SCHEDA 2: LA PESCA IN ALASKA DA UNA TESTIMONIANZA DELLA FINE DEGLI ANNI '30 RACCOLTA A FAVIGNANA (ISOLE EGADI).

" Fu all'inizio di giugno che andammo in Alaska per la pesca del salmone. Avevamo un ingaggio con una compagnia di Dillingham, nella Bristol Bay, che ci mise a disposizione una barca da venti piedi con randa e fiocco, attrezzata di tutto punto per la pesca, e una baracca con due brande e una stufa di ghisa per quando eravamo a terra.

Colpi di mare a parte, ci veniva difficile capire se sentivamo piu' freddo quando eravamo in mare aperto o quando stavamo in baracca. La pesca era abbondante e ogni salmone catturato ci veniva pagato dalla compagnia da trenta centesimi a mezzo dollaro, a seconda della grandezza.

Nelle giornate di maltempo ci riunivamo in tanti in un grosso capannone di lamiera a bere birra, giocare a carte e parlare della pesca. Molti di noi sedevano ai tavoli quasi sempre con delle coperte pesanti sulle spalle, cercando di cacciare via il freddo e l'umido preso a bordo. Fu li' che vidi la lista dei migliori pescatori della settimana, aperta sempre da due norvegini vecchi del posto. Li tenni d'occhio per un paio di settimane e scoprii che uscivano in mare piu' presto degli altri, per andare in una insenatura poco frequentata. Convinsi il mio compagno ad anticipare di due buone ore la partenza dal porto, in modo da andare a prendere il posto ai norvegini.

Ci ando' bene, anche perche' quando videro che li avevamo anticipati non fecero rogne. Virarono di bordo e andarono a calare le reti da un'altra parte.

Quella settimana fummo noi che riuscimmo a prendere i venti dollari della compagnia . Per i norvegini la delusione fu grande, non tanto per i soldi, ma per essere stati giocati da noi, che eravamo gli ultimi arrivati.Nei giorni successivi tornammo ai soliti orari e cercammo di non infastidire i norvegini. Oramai la soddisfazione ce l'eravamo presa.Uno di loro pero' non mi salutava piu'. Quando passava accanto a me mi guardava con occhi duri come biglie di vetro. Un sabato mi ero appena messo a letto sotto una montagna di coperte quando sentii una mano pesante bussare alla porta. Qualcosa mi disse di non aprire, ma il mio compagno era sceso dal letto e aveva gia' girato la serratura.

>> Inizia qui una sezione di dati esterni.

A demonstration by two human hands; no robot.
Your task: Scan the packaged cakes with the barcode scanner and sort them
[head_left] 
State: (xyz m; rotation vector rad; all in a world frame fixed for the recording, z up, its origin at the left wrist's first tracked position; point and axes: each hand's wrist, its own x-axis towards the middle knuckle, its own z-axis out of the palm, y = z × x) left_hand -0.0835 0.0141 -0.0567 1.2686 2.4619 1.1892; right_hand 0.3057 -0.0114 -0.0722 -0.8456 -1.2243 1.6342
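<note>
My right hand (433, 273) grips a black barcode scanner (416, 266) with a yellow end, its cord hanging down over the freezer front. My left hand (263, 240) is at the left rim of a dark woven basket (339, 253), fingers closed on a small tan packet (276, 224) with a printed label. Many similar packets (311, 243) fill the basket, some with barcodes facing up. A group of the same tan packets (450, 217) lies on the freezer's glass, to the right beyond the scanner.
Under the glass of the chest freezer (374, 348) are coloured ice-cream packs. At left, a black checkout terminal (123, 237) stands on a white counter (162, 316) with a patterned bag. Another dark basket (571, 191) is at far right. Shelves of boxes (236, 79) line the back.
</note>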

In un istante vidi il norvegino ubriaco fradicio accanto a me: mi stava puntando contro una pistola mentre gridava parole che non capivo. Mi alzai dal letto e gli andai incontro, per tentare di calmarlo.

Quando capii che non sentiva ragioni, tentai il tutto per tutto e gli scagliai contro la coperta che tenevo sulle spalle, riuscendolo poi a buttare a terra con l'aiuto del mio compagno.

Gli togliemmo la pistola di mano e a fatica lo buttammo fuori dalla baracca, avvolto attorno alla coperta come uno stoccafisso incartato.

L'indomani mattina lo vidi al porto con la faccia disfatta e la mia coperta ancora addosso. Aveva passato la notte al gelo, forse a ripensare a quello che aveva fatto.

Mi chiese scusa e mi offri' il caffe' prima di mollare le cime e ripartire per altre quattordici ore di mare, freddo e pesci che saltavano come diavoli sul pagliolo della barca".